## ACTION ITEM
When you reach the line containing "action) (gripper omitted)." in the data below, begin returning lines exactly as written, and stop once the line containing "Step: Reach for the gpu" has been returned.

═════ RECORDED DATA

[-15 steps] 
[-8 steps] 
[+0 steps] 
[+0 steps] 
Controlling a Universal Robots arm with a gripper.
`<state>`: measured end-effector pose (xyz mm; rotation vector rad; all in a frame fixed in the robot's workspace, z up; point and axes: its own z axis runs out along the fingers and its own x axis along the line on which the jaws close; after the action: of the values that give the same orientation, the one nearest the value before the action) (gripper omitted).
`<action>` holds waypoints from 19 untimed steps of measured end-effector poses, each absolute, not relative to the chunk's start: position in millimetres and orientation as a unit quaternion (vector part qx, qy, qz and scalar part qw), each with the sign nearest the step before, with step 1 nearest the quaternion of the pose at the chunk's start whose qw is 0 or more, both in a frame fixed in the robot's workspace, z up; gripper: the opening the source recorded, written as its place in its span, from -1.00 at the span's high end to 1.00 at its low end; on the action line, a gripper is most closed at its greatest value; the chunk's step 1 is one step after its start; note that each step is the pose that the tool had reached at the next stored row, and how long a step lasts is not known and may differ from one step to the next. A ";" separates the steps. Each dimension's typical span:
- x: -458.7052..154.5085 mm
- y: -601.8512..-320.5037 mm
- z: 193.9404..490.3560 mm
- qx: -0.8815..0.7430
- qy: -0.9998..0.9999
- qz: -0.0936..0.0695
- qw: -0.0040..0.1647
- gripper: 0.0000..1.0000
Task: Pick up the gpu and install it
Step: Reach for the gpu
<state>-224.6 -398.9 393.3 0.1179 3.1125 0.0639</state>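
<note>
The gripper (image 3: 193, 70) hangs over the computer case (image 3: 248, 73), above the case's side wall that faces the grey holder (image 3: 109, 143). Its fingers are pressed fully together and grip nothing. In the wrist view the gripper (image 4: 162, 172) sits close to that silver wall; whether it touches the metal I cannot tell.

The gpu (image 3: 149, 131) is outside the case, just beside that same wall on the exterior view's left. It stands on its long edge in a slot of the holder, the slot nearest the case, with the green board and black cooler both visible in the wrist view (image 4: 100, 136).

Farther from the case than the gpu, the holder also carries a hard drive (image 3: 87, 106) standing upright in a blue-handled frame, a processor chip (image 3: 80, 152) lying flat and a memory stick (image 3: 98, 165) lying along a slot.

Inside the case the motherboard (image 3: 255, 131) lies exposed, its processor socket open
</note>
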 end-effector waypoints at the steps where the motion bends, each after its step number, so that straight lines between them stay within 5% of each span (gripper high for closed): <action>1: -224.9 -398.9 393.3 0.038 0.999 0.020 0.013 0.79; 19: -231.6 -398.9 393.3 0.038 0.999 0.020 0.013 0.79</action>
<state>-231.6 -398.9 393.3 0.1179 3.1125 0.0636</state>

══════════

## SOLUTION TO THIS TASK
`<state>`: measured end-effector pose (xyz mm; rotation vector rad; all in a frame fixed in the robot's workspace, z up; point and axes: its own z axis runs out along the fingers and its own x axis along the line on which the jaws close; after the action: of the values that give the same orientation, the one nearest the value before the action) (gripper omitted).
`<action>` holds waypoints from 19 untimed steps of measured end-effector poses, each absolute, not relative to the chunk's start: position in millimetres and orientation as a unit quaternion (vector part qx, qy, qz and scalar part qw), each with the sign nearest the step before, with step 1 nearest the quaternion of the pose at the chunk's start whose qw is 0 or more, both in a frame fixed in the robot's workspace, z up; gripper: the opening the source recorded, written as its place in its span, from -1.00 at the span's high end to 1.00 at its low end; on the action line, a gripper is most closed at its greatest value; the chunk's step 1 is one step after its start; note that each step is the pose that the tool had reached at the next stored row, and how long a step lasts is not known and may differ from one step to the next. A ";" separates the steps. Each dimension's typical span:
- x: -458.7052..154.5085 mm
- y: -601.8512..-320.5037 mm
- z: 193.9404..490.3560 mm
- qx: -0.8815..0.7430
- qy: -0.9998..0.9999
- qz: -0.0936..0.0695
- qw: -0.0040..0.1647
- gripper: 0.0000..1.0000
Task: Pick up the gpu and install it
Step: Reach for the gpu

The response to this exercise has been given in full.